四重(カルテット)強襲(アサルト)強化(ブースト)〉状態での一撃は烏賊人(スクイドロープ)を浮かし、その時点で絶命に至らしめる。

 しかし、この場で爆散されては、折角解放した人質に被害が出かねない。

 そこで雄也は、既に光の明滅を始めながら僅かな時の合間を滞空する烏賊人(スクイドロープ)を左の殴打で追撃し、水平に弾き飛ばした。

 アイリス達とは逆の方向を狙ったため、何に妨げられることなく空中を滑るように飛んでいく。

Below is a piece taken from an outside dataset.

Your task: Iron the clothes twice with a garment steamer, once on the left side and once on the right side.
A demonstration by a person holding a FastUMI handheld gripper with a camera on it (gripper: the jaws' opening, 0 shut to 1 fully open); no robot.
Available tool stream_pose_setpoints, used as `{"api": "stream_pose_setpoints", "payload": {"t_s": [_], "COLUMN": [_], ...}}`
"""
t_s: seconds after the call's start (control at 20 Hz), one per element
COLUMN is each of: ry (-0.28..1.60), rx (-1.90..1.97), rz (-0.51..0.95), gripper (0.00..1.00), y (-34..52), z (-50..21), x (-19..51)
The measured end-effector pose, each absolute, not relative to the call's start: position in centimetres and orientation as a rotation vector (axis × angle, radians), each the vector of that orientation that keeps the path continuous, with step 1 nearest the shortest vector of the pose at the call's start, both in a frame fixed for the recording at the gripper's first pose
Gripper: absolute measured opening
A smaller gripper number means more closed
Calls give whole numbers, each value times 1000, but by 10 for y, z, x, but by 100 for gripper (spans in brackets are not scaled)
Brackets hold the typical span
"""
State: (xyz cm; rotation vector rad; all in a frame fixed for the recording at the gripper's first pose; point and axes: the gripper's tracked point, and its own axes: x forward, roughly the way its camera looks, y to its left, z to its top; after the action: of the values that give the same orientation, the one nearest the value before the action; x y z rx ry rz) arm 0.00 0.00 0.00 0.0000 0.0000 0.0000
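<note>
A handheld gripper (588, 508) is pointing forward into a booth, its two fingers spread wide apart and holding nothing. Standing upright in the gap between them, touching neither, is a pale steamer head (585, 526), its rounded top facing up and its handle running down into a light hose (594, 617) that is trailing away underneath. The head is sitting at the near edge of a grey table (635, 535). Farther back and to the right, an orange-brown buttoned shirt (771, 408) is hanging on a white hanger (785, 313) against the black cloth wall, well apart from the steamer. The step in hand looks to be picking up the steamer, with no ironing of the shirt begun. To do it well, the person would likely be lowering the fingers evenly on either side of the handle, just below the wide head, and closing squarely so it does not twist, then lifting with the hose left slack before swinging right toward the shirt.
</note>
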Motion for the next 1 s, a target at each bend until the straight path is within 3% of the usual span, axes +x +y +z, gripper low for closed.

 やがて、烏賊人(スクイドロープ)は身体維持の限界を超え、周りに被害を与えることなく爆散したのだった。


《Change Therionthrope》


 ほぼ同時に時間切れにより、獣人(テリオントロープ)形態に戻る。

 雄也は即座に蜥蜴人(リザードロープ)へと体を向け、油断なく構えを取った。

 当の蜥蜴人(リザードロープ)は、アサルトレイダーの強烈な体当たりを受けて遠くの地面に倒れ伏している。が、すぐに起き上がってくるはずだ。


『あくまでも全員を助けるか』


 呆れたように、しかし、どこか楽しげに問うドクター・ワイルドに視線だけを移す。


「可能性があるなら諦めない。それがヒーローってもんだろ」

『フゥウーハハハハハッ!! 然り然り。されど、物語ならぬ現実でそれをなすのは狂気の沙汰であるぞ。一歩間違えれば結末がどうなるか。分からぬ貴様ではあるまい?』

「そうしなければ後悔し続ける。理由はそれだけで十分だ」

『それで勝利し続けられれば正に物語のヒーローであるな。だが、相応の力が必須だぞ?』


 ドクター・ワイルドはそう告げると、虚像ながら指をパチンと鳴らした。


「ギャアアアアアアアアアアッ!!」


 瞬間、蜥蜴人(リザードロープ)が悲鳴を上げ、その体が歪んでいく。

 過剰進化(オーバーイヴォルヴ)。限界を超えた進化により、人の形を大きく逸脱していく。


『どこまで妥協せずに突き進むことができるか、楽しみにしておくとしよう。では、さらばである! フゥウーハハハハハッ!!』


 そうして、地を駆ける竜の如き姿と成り果てた蜥蜴人(リザードロープ)と哄笑の反響を残し、ドクター・ワイルドは姿を消したのだった。